> _Instructions to follow_
Repeat the records below exactly. Omit the pictures.

[Records to use Boundary: Start]

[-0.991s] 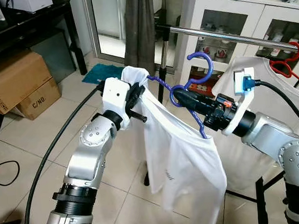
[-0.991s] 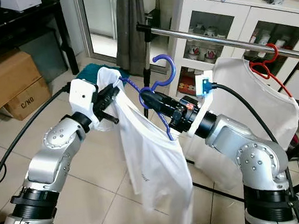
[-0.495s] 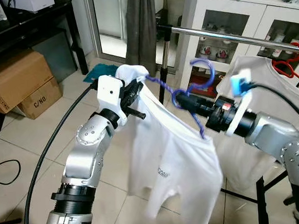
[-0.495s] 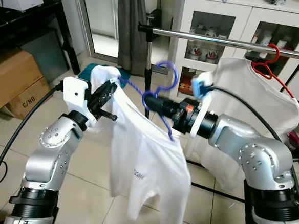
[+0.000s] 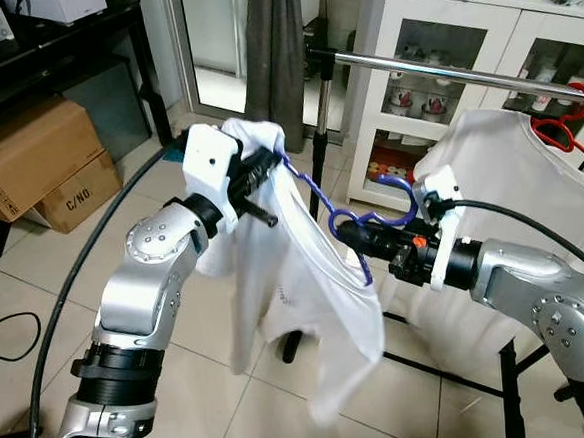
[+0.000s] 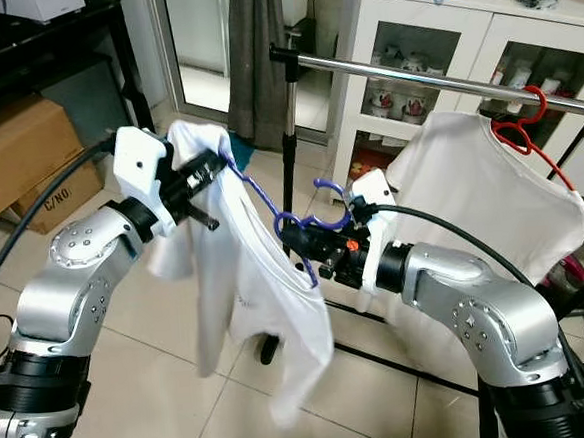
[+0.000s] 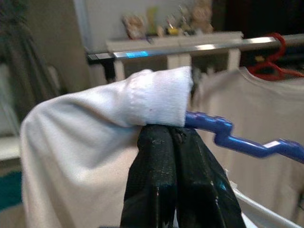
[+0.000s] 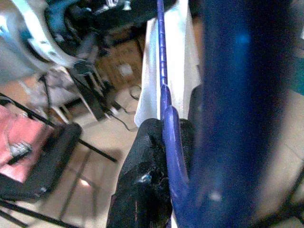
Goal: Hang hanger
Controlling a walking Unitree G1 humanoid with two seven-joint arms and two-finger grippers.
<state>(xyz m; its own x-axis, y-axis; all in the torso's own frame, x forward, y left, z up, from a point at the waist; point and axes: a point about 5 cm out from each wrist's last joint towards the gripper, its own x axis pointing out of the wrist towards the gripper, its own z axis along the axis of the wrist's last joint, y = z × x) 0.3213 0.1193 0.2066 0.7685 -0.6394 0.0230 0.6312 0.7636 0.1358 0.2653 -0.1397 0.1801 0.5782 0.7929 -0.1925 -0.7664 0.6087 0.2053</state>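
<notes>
Left eye view: left gripper [image 5: 260, 167] clamped on the shoulder of a white shirt [image 5: 306, 278] together with one end of a blue hanger [image 5: 358, 224]. Right gripper [image 5: 358, 236] closed on the hanger just below its hook. The hook tilts toward the right arm, below the steel rail [image 5: 462, 72] and apart from it. The shirt droops between the arms. A second shirt [image 5: 511, 194] hangs from a red hanger [image 5: 566, 120] at the rail's right end. Cardboard boxes [image 5: 37, 162] sit on the floor at far left.

Left wrist view: fingers [image 7: 161, 180] pressed together on the shirt's hem and the hanger's notched arm.

Right wrist view: fingers [image 8: 142, 180] shut around the hanger's neck; shirt beyond.
</notes>
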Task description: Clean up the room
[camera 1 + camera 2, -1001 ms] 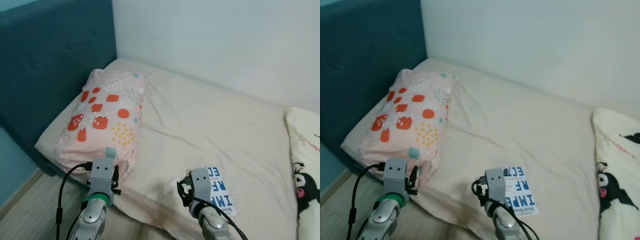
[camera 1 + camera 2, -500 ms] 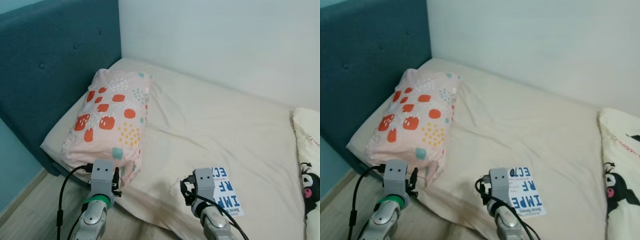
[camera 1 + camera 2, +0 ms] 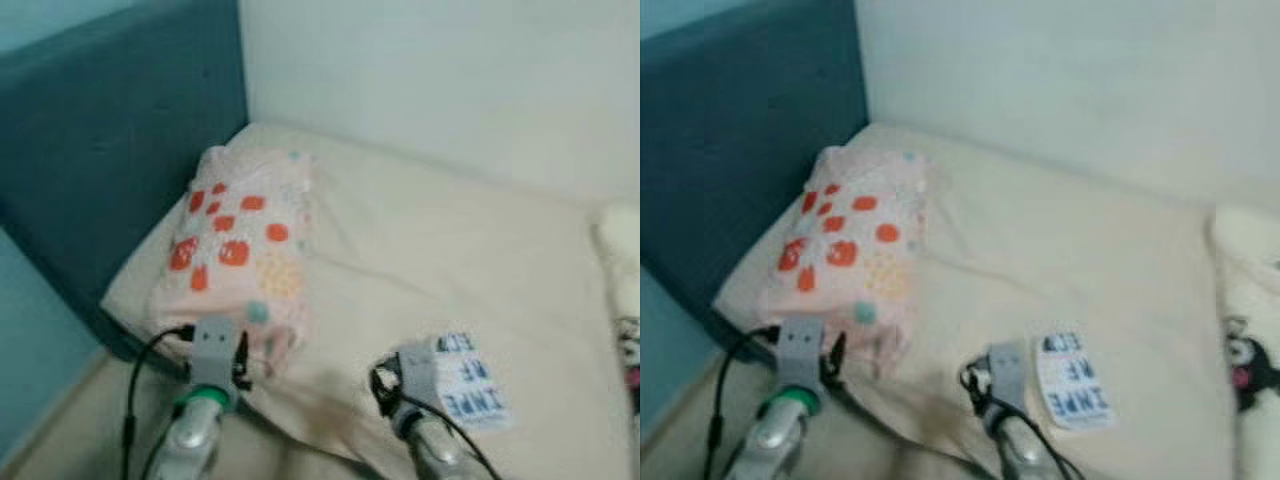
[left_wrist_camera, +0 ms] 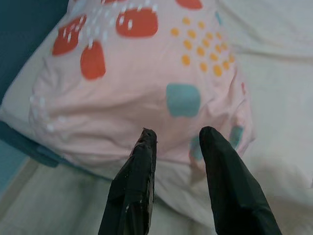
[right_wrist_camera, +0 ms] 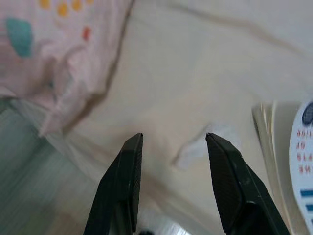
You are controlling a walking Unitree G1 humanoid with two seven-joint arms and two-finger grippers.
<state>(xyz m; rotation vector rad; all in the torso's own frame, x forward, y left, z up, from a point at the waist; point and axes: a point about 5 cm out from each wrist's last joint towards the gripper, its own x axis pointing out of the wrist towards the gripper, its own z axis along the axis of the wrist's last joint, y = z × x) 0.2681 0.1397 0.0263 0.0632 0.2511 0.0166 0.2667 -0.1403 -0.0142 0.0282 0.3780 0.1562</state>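
Cream sheets cover a bed [image 3: 440, 250] pushed into a corner between a white wall [image 3: 430, 70] and a teal padded headboard [image 3: 110, 150]. On the sheet near the bed's front edge lies a white book with blue lettering [image 3: 465, 392], just beside the right gripper [image 5: 173, 144]; its print is too blurred to read. That gripper hovers low over the sheet with its two black fingers spread apart and nothing between them. A pink pillow with red, yellow and teal spots [image 3: 240, 245] rests against the headboard. The left gripper [image 4: 177, 137] hangs just off the pillow's near corner, fingers parted and empty. At the far right edge sits what seems to be a cream blanket with a black cartoon figure [image 3: 1245, 340].
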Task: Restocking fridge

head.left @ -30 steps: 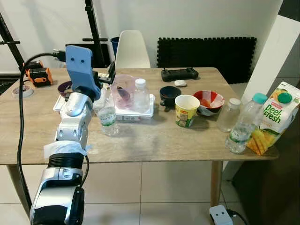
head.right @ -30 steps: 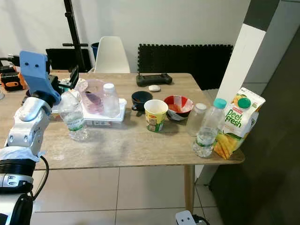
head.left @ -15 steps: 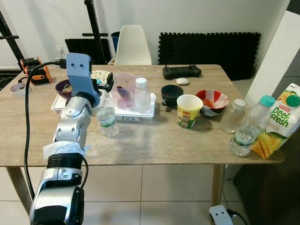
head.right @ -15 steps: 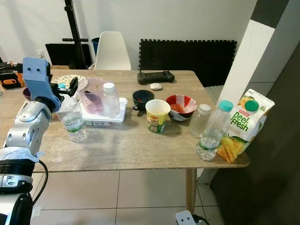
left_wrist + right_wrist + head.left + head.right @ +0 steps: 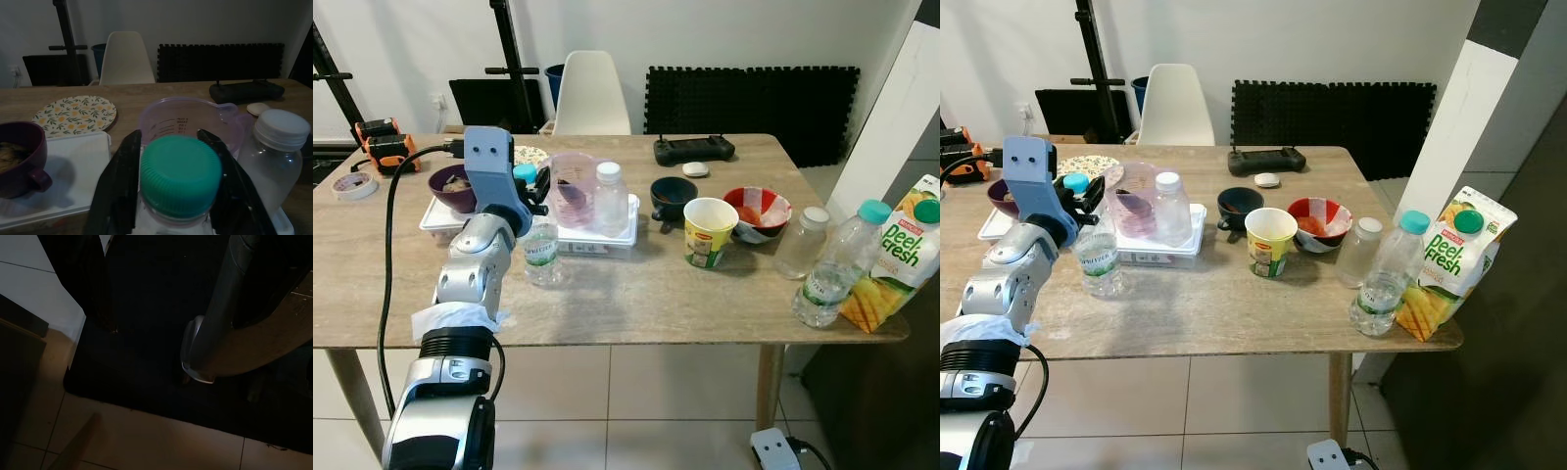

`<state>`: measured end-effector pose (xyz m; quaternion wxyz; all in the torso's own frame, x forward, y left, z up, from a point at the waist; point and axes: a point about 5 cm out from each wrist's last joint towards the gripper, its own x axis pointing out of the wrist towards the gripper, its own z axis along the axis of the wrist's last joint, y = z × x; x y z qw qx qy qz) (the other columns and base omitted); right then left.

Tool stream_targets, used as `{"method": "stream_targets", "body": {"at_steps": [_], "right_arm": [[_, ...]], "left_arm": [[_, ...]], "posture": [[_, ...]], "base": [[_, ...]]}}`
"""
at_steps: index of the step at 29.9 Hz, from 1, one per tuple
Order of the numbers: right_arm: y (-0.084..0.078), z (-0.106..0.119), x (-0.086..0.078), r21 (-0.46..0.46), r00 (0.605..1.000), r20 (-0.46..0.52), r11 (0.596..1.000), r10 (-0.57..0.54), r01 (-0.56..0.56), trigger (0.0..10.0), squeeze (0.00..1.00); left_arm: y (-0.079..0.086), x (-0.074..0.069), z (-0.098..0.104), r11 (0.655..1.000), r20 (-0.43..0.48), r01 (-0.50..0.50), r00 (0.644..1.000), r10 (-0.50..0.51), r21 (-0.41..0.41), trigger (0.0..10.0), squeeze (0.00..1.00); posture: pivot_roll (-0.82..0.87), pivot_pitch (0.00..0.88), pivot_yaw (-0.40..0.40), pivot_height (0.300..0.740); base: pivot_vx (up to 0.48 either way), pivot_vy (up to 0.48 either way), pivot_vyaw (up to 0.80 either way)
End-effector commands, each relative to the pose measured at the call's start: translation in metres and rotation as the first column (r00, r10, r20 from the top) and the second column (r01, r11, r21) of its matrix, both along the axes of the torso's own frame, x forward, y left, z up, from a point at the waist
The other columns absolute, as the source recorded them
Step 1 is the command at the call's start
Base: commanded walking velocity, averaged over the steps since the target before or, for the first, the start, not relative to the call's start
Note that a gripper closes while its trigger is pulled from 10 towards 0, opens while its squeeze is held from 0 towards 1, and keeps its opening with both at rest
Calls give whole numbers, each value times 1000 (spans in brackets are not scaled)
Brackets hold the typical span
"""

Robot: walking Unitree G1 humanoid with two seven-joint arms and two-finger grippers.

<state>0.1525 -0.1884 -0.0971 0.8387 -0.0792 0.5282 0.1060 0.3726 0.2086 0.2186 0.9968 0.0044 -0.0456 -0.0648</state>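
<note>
A clear water bottle [image 5: 540, 253] with a teal cap [image 5: 180, 176] stands on the wooden table [image 5: 636, 294], left of centre. My left gripper [image 5: 530, 186] reaches over it from the near side. Its two black fingers [image 5: 122, 181] press against both sides of the neck just below the cap, so it is shut on the bottle. At the table's right end stand a Peel Fresh juice carton [image 5: 901, 255], a second teal-capped bottle [image 5: 832, 269] and a small white-capped bottle [image 5: 800, 242]. The right wrist view is dark, with floor tiles and a table leg [image 5: 230, 323].
Right behind the held bottle, a white tray [image 5: 607, 235] carries a purple measuring jug [image 5: 570, 188] and a white-capped bottle [image 5: 610, 199]. A purple bowl [image 5: 450, 186], dark cup [image 5: 668, 196], paper cup [image 5: 707, 232] and red-white bowl [image 5: 759, 211] stand nearby. A white chair [image 5: 590, 93] is behind.
The camera has shifted a little. My left wrist has come lower over the water bottle, and its teal cap now shows between the fingers.
</note>
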Motion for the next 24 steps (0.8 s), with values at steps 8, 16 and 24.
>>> {"method": "stream_targets", "body": {"at_steps": [8, 16, 24], "right_arm": [[-2, -1, -4, -12, 1000, -21, 1000, 3, -4, 10000, 0], [-1, -1, -3, -12, 1000, -20, 1000, 12, -13, 10000, 0], [0, -1, -1, -15, 999, -20, 999, 29, -29, 10000, 0]], "left_arm": [[24, -6, 11, 996, 17, -90, 996, 89, 25, 0, 0], [79, -26, 34, 953, 82, -296, 953, 290, 67, 0, 0], [163, -76, 72, 758, 203, -649, 751, 628, 57, 10000, 0]], "posture": [[-36, 0, -15, 740], [-19, 0, -22, 740], [-2, 0, -28, 740]], "base": [[0, 0, 0], [0, 0, 0], [0, 0, 0]]}}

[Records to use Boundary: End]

> _Response area_
[-0.991s] 
[-0.991s] 
[-0.495s] 
[-0.495s] 
[+0.000s] 
[+0.000s] 
[+0.000s] 
[+0.000s] 
Goal: Hang hanger
Controlling a walking Unitree G1 humanoid with two seven-joint arms and two-finger grippers.
<state>(xyz m; its own x-axis, y-axis; all in the torso's own frame, x forward, y left, z up, from a point at the waist; point and axes: a point about 5 cm out from each wrist's last joint towards the gripper, its own x axis pointing out of the wrist towards the gripper, its own z axis along the axis of the wrist's last joint, y = z × x) 0.3213 0.1193 0.2066 0.7685 -0.6394 0.0230 0.6312 0.7636 0.1358 0.2653 -0.1397 0.1801 0.5782 0.7929 -0.1925 -0.7664 0.6087 0.2053</state>
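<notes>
Left eye view: left gripper [image 5: 260, 167] clamped on the shoulder of a white shirt [image 5: 306, 278] together with one end of a blue hanger [image 5: 358, 224]. Right gripper [image 5: 358, 236] closed on the hanger just below its hook. The hook tilts toward the right arm, below the steel rail [image 5: 462, 72] and apart from it. The shirt droops between the arms. A second shirt [image 5: 511, 194] hangs from a red hanger [image 5: 566, 120] at the rail's right end. Cardboard boxes [image 5: 37, 162] sit on the floor at far left.

Left wrist view: fingers [image 7: 161, 180] pressed together on the shirt's hem and the hanger's notched arm.

Right wrist view: fingers [image 8: 142, 180] shut around the hanger's neck; shirt beyond.
</notes>
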Task description: Clean up the room
[camera 1 + camera 2, -1001 ms] 
[camera 1 + camera 2, -500 ms] 
[camera 1 + camera 2, +0 ms] 
[left_wrist_camera, +0 ms] 
[right_wrist_camera, +0 ms] 
You are controlling a walking Unitree G1 humanoid with two seven-joint arms and two-finger grippers.
<state>(xyz m; rotation vector rad; all in the torso's own frame, x forward, y left, z up, from a point at the waist; point and axes: a point about 5 cm out from each wrist's last joint towards the gripper, its own x axis pointing out of the wrist towards the gripper, its own z axis along the axis of the wrist's last joint, y = z × x) 0.2681 0.1397 0.0263 0.0632 0.2511 0.0166 0.2667 -0.1403 -0.0142 0.0282 0.3780 0.1562</state>
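Cream sheets cover a bed [image 3: 440, 250] pushed into a corner between a white wall [image 3: 430, 70] and a teal padded headboard [image 3: 110, 150]. On the sheet near the bed's front edge lies a white book with blue lettering [image 3: 465, 392], just beside the right gripper [image 5: 173, 144]; its print is too blurred to read. That gripper hovers low over the sheet with its two black fingers spread apart and nothing between them. A pink pillow with red, yellow and teal spots [image 3: 240, 245] rests against the headboard. The left gripper [image 4: 177, 137] hangs just off the pillow's near corner, fingers parted and empty. At the far right edge sits what seems to be a cream blanket with a black cartoon figure [image 3: 1245, 340].
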Task: Restocking fridge

head.left @ -30 steps: 
head.right @ -30 steps: 
head.left @ -15 steps: 
head.right @ -15 steps: 
left_wrist + right_wrist + head.left + head.right @ +0 steps: 

`<state>`: measured end-effector pose (xyz m; quaternion wxyz; all in the torso's own frame, x forward, y left, z up, from a point at the waist; point and axes: a point about 5 cm out from each wrist's last joint towards the gripper, its own x axis pointing out of the wrist towards the gripper, its own z axis along the axis of the wrist's last joint, y = z × x; x y z qw qx qy qz) (the other columns and base omitted); right then left.

Tool stream_targets, used as `{"method": "stream_targets", "body": {"at_steps": [_], "right_arm": [[_, ...]], "left_arm": [[_, ...]], "posture": [[_, ...]], "base": [[_, ...]]}}`
"""
at_steps: index of the step at 29.9 Hz, from 1, one per tuple
Order of the numbers: right_arm: y (-0.084..0.078), z (-0.106..0.119), x (-0.086..0.078), r21 (-0.46..0.46), r00 (0.605..1.000), r20 (-0.46..0.52), r11 (0.596..1.000), r10 (-0.57..0.54), r01 (-0.56..0.56), trigger (0.0..10.0), squeeze (0.00..1.00); left_arm: y (-0.079..0.086), x (-0.074..0.069), z (-0.098..0.104), r11 (0.655..1.000), r20 (-0.43..0.48), r01 (-0.50..0.50), r00 (0.644..1.000), r10 (-0.50..0.51), r21 (-0.41..0.41), trigger (0.0..10.0), squeeze (0.00..1.00); posture: pivot_roll (-0.82..0.87), pivot_pitch (0.00..0.88), pivot_yaw (-0.40..0.40), pivot_height (0.300..0.740); base: pivot_vx (up to 0.48 either way), pivot_vy (up to 0.48 either way), pivot_vyaw (up to 0.80 either way)
End-effector commands, each relative to the pose measured at the call's start: translation in metres and rotation as the first column (r00, r10, r20 from the top) and the second column (r01, r11, r21) of its matrix, both along the axes of the torso's own frame, x forward, y left, z up, from a point at the waist
The other columns absolute, as the source recorded them
Step 1 is the command at the call's start
Base: commanded walking velocity, averaged over the steps since the target before or, for the first, the start, not relative to the call's start
Note that a gripper closes while its trigger is pulled from 10 towards 0, opens while its squeeze is held from 0 towards 1, and keeps its opening with both at rest
Calls give whole numbers, each value times 1000 (spans in brackets are not scaled)
Brackets hold the typical span
"""

Robot: walking Unitree G1 humanoid with two seven-joint arms and two-finger grippers.

<state>0.1525 -0.1884 -0.0971 0.8387 -0.0792 0.5282 0.1060 0.3726 0.2086 0.2186 0.9968 0.0044 -0.0456 -0.0648</state>
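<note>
A clear water bottle [image 5: 540, 253] with a teal cap [image 5: 180, 176] stands on the wooden table [image 5: 636, 294], left of centre. My left gripper [image 5: 530, 186] reaches over it from the near side. Its two black fingers [image 5: 122, 181] press against both sides of the neck just below the cap, so it is shut on the bottle. At the table's right end stand a Peel Fresh juice carton [image 5: 901, 255], a second teal-capped bottle [image 5: 832, 269] and a small white-capped bottle [image 5: 800, 242]. The right wrist view is dark, with floor tiles and a table leg [image 5: 230, 323].
Right behind the held bottle, a white tray [image 5: 607, 235] carries a purple measuring jug [image 5: 570, 188] and a white-capped bottle [image 5: 610, 199]. A purple bowl [image 5: 450, 186], dark cup [image 5: 668, 196], paper cup [image 5: 707, 232] and red-white bowl [image 5: 759, 211] stand nearby. A white chair [image 5: 590, 93] is behind.
The camera has shifted a little. My left wrist has come lower over the water bottle, and its teal cap now shows between the fingers.
</note>
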Motion for the next 24 steps (0.8 s), with values at steps 8, 16 and 24.
>>> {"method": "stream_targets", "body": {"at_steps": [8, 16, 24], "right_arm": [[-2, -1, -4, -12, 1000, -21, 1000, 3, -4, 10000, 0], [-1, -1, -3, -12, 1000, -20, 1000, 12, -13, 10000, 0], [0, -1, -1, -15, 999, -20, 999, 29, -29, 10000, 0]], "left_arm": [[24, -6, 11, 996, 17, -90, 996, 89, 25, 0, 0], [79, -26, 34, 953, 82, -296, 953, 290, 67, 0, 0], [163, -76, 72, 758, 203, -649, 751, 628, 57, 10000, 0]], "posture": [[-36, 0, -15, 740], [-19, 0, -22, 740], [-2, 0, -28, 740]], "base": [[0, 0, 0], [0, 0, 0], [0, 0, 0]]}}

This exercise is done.